Children encounter the sea in many ways: at sailing clubs, on beaches, in aquaria, at zoos, through exhibitions, books, games, films and family conversations. Ocean Education recognises that curiosity can begin almost anywhere.

That is why its work extends beyond the classroom.

Partnerships with sailing clubs, diving organisations and public venues help reach children in the places where they are already close to water, animals, movement and discovery. Exhibitions at zoos and aquaria offer another route, catching curiosity where it naturally arises.

Together, these routes form a wide net for ocean literacy.

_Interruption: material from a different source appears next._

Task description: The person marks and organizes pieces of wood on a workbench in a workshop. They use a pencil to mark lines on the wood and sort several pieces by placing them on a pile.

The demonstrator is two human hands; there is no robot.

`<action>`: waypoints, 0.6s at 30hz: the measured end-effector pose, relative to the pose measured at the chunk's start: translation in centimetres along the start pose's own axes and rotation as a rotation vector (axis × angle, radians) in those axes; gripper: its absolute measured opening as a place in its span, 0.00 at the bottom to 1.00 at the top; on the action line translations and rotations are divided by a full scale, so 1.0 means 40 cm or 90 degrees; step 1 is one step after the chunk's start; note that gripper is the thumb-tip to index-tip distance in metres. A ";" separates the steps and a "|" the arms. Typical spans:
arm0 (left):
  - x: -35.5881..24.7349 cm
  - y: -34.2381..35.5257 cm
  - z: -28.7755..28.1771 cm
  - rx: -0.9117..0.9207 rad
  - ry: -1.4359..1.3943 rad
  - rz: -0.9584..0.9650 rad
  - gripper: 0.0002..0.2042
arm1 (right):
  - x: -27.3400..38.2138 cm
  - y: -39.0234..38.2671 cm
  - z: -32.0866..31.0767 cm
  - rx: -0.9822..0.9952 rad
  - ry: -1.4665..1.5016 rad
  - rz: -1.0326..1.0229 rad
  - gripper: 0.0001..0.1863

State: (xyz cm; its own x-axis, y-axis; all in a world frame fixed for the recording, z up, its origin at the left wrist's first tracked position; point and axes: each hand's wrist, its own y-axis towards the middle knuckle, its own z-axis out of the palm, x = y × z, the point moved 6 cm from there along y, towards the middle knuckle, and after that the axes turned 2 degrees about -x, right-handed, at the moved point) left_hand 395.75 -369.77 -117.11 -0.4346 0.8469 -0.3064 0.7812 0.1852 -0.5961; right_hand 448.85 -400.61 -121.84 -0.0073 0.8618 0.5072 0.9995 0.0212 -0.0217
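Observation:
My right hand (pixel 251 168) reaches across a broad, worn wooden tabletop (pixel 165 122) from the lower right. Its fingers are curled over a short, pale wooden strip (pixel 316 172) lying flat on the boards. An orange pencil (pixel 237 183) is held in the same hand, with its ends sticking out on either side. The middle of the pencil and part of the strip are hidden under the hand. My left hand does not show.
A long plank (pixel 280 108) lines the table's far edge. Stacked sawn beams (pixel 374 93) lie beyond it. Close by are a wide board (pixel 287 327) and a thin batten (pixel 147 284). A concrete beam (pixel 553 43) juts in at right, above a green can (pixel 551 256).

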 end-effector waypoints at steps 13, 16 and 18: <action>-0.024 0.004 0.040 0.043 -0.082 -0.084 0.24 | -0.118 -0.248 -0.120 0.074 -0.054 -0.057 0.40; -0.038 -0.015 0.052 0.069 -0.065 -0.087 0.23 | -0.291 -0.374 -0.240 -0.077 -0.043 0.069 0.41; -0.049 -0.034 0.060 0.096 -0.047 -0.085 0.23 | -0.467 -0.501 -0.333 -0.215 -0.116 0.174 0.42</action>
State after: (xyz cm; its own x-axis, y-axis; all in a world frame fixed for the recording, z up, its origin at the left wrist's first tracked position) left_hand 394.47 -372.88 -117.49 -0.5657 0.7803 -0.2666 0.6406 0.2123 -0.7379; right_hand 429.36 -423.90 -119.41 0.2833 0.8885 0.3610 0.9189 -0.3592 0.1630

Some children may first meet the ocean through a book. Others through a teacher. Others through a workshop, a sailing event, a film, an exhibition or a game. What matters is not that the path is the same. What matters is that the connection begins.

A response from teachers

The response has been encouraging.

Around 25,000 copies of Ocean Education’s first two books have been distributed, ordered by roughly 4,000 teachers. Feedback arrives in emails, photos of classroom projects and requests for visits.

“People are hugely excited,” Niklas says.

That excitement matters because teachers are often the bridge between knowledge and lasting understanding. When a teacher feels confident bringing the ocean into class, the subject can move from occasional fascination to everyday learning.

A single lesson can become a discussion. A book can become a project. A classroom question can become a lifelong interest.

And for many children, that may be the moment the ocean changes from something far away into something they feel connected to.

From facts to feeling

At its heart, Ocean Education is not only about facts, diagrams and lesson plans.

It is about wonder.

Facts matter. Children should understand that the ocean regulates climate, supports biodiversity, produces oxygen and shapes life on Earth. But knowledge becomes more powerful when it is connected to feeling.

When children learn about the sea through stories, images, animals and questions they can hold in their own imagination, the ocean becomes more than information. It becomes something alive.

That is the deeper purpose of Havet i skolan.

Not simply to teach the ocean, but to help young people build a relationship with it.

Because when children are given the chance, they do not just learn about the sea. They become engaged in it.

And engagement, more than information alone, is what endures.